Poi, facendo questo lavoro che è un lavoro cialtrone e zingaresco e molto interessante proprio per questo, ho avuto un’idea che adesso vi spiego. Credetemi, pochissimi minuti…

Non so se lo sapete, vengo da Bologna, città…parlo anche velocemente per abbreviare il tempo (il pubblico ride)…è una città che è stata (diciamocelo!Siamo alla festa dell’Unità…) per molti anni una sorta di simbolo, di faro.

Si può non essere d’accordo, però io ricordo quand’ero ragazzino,Piazza Maggiore, la piazza centrale di Bologna, in cui c’erano questi vecchietti che discutevano di politica, oggi giocano a bocce, nel migliore dei casi e guardano televisione nel peggiore dei casi.

Discutevano di politica e dicevano (accentua l’accento bolognese che di fatto non ha nella sua naturale pronuncia): Bologna, Bologna, il faro, è tutto quello che l’Italia dovrebbe seguire,perché qui abbiamo tutto, perché qui è fatto tutto bene, dovrebbero tutti seguirci.

Bologna aveva anche un problema; il difetto principale di Bologna è secondo me che si trova a cento chilometri da Rimini e lì son due mondi che si scontrano. E qui anche vi dico una cosa che mi riguarda.

I miei genitori molto spesso, quasi tutti i fine settimana volevano portarmi a Rimini; Non c’è nulla da ridere, signora, è stata una cosa molto drammatica nell’adolescenza…perché dicevo, avrei cominciato questo racconto di Kafka, “La metamorfosi”, vorrei finirlo…avrei cominciato questo libro di Marx…m’interesserebbe…anche se è molto difficile andare avanti…
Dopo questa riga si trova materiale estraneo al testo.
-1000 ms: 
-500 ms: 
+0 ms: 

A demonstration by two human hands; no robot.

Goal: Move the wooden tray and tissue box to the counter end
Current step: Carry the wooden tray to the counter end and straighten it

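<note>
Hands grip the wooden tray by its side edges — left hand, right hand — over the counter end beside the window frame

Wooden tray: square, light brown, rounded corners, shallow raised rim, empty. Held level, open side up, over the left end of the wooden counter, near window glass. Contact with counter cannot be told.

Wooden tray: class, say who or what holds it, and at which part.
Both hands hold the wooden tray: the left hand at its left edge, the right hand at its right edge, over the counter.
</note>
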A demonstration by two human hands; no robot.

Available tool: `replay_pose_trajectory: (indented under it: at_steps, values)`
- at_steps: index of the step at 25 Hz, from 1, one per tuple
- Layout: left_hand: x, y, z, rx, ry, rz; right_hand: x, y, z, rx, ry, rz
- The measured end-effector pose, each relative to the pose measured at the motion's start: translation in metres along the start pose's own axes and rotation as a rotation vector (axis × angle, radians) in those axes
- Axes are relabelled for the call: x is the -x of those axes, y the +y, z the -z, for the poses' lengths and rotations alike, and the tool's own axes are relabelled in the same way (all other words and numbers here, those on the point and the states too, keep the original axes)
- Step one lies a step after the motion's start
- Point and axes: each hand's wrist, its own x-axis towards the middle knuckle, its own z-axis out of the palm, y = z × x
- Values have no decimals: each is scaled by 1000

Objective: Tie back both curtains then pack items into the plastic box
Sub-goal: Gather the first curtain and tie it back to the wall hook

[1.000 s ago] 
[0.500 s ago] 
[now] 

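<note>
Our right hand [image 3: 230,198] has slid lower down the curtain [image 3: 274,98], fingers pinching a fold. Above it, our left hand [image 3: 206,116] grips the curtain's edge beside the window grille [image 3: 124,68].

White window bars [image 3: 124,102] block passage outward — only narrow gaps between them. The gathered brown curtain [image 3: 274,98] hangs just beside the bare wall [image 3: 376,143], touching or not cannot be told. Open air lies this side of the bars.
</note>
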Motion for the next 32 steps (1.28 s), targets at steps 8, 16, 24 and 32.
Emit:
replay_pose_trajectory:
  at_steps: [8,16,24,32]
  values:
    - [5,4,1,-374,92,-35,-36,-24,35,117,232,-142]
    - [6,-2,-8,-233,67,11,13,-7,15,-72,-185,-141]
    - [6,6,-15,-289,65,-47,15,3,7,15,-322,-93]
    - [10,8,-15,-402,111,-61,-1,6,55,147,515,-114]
A Rimini perché puoi giocare, con la sabbia, con l’acqua, diventerai bello, grande e forte!

Eccomi! (Risata generale e scroscio di applausi).

Secondo e ultimo punto,mi hanno chiesto di fare un concerto a Foggia…vabbè, sono solo dodici ore di treno, ti danno duecentomila lire,perché no? Cento mila lire le spendi per il treno e le altre te le godi.

Il mio concerto era così organizzato: discoteca, discoteca! Sapete di che cosa si tratta, no? Un trespolone,a mezzanotte si spegneva tutto,i ragazzi ballavano, si divertivano, ecc.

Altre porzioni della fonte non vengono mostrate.